Required work: Report the count of lines containing the word "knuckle" in the entries below, and nothing more.

Dataset excerpts: Begin

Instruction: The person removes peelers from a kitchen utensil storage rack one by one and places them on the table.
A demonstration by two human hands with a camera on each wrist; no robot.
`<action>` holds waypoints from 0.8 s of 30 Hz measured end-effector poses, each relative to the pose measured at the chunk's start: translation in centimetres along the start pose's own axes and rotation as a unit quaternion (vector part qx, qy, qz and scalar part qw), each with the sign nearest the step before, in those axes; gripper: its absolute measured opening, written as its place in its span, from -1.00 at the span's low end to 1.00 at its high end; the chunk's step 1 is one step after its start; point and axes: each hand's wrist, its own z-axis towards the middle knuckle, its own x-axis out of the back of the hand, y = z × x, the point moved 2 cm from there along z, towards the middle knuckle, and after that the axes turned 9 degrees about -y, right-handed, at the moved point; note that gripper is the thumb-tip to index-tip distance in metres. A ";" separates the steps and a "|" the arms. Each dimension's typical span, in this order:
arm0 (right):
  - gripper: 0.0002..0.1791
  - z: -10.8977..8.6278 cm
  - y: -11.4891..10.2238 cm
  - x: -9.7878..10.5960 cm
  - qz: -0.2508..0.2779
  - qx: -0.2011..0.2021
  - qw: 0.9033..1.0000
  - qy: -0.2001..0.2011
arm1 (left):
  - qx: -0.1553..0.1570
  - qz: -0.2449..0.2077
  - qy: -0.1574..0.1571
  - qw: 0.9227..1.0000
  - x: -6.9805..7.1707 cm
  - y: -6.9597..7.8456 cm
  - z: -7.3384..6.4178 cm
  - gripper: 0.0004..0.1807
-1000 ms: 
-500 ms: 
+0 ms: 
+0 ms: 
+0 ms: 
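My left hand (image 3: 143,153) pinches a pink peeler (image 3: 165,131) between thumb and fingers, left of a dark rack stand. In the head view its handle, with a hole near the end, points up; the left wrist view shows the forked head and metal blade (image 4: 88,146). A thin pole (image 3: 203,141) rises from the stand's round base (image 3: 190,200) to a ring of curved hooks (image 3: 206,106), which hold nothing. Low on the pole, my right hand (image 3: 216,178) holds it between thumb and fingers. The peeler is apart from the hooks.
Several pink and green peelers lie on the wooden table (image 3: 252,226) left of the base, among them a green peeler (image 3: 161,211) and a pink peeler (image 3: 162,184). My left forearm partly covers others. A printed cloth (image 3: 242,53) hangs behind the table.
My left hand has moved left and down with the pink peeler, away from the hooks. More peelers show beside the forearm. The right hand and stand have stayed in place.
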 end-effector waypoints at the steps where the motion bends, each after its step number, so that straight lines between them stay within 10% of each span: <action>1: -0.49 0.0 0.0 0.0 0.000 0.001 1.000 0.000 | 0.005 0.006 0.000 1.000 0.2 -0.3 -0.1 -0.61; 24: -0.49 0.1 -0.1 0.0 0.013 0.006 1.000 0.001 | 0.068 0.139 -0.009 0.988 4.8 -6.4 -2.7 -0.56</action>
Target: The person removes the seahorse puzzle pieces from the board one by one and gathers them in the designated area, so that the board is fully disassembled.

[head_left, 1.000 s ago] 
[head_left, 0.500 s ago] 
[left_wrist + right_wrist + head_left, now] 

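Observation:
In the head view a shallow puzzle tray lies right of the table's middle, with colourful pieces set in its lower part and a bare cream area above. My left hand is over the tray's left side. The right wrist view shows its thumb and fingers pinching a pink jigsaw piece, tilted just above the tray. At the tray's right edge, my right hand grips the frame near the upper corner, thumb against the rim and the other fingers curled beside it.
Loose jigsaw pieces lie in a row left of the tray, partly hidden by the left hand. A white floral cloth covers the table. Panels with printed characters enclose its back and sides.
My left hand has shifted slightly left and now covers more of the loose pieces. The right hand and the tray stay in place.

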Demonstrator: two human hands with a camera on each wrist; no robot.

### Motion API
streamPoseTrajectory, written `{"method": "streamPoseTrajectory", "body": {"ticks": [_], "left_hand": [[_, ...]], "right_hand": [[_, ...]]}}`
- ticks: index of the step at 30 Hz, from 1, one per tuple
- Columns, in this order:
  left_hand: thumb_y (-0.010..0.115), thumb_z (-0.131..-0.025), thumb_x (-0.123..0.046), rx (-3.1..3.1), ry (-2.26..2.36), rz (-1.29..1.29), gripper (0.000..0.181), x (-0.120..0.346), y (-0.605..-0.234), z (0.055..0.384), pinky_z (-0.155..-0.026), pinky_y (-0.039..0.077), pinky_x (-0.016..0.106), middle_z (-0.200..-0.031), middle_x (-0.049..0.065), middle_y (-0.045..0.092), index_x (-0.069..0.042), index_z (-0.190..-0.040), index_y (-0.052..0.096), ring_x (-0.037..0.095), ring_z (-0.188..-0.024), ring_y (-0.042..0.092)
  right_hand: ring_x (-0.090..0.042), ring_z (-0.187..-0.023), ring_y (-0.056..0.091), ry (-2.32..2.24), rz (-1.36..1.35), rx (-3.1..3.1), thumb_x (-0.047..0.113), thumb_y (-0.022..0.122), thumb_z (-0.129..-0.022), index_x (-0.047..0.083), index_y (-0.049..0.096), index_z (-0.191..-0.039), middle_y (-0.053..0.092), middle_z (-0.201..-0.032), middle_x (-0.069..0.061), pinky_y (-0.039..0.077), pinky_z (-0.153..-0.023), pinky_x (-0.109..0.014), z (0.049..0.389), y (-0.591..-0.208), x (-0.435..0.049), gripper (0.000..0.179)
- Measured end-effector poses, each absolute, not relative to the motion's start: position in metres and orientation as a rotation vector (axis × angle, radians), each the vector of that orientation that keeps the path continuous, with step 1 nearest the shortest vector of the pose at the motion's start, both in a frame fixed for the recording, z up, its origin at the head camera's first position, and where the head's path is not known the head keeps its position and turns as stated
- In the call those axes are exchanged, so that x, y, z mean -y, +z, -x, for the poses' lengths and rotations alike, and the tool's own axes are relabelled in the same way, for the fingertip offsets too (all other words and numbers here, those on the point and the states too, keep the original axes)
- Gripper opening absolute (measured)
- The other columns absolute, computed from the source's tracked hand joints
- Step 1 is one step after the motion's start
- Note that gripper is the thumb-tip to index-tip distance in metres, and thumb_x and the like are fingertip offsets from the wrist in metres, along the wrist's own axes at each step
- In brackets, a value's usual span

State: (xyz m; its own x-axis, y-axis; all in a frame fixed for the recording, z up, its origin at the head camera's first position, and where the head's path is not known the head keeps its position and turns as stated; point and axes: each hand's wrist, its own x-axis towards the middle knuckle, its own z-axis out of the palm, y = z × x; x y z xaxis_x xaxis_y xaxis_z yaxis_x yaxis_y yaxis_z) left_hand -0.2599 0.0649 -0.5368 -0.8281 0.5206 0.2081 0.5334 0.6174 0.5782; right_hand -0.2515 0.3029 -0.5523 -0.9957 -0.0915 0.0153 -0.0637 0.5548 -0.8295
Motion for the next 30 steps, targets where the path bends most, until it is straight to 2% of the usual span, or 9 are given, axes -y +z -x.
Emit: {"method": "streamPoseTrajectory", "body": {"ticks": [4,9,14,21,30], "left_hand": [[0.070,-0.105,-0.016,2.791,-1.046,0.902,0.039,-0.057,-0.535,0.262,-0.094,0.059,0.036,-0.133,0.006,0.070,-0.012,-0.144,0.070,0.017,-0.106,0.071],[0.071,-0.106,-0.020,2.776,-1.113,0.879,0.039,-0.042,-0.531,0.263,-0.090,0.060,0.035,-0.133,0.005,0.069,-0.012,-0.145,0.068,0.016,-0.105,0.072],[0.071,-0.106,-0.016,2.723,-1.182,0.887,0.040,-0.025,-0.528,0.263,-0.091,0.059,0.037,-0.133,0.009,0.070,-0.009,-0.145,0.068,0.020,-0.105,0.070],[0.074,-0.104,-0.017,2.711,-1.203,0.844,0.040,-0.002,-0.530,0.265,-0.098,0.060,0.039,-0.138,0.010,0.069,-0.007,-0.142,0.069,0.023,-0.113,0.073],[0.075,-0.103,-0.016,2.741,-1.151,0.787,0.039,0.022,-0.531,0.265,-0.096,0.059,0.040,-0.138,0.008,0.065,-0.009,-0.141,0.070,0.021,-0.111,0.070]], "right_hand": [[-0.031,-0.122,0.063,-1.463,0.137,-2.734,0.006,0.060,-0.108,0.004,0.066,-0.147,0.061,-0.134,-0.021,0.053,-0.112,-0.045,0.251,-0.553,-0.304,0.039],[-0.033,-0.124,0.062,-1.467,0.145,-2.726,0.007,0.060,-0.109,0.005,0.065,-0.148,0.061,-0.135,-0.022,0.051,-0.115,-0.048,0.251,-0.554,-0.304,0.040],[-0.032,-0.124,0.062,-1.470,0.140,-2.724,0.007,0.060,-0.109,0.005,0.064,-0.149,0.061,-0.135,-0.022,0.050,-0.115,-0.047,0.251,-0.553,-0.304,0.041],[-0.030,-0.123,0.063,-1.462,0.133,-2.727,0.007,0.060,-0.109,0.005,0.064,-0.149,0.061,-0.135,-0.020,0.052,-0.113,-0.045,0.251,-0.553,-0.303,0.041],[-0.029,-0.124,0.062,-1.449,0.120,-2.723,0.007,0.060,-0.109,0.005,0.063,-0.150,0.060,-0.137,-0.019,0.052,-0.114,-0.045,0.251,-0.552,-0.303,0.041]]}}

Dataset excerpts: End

Response to the task: 2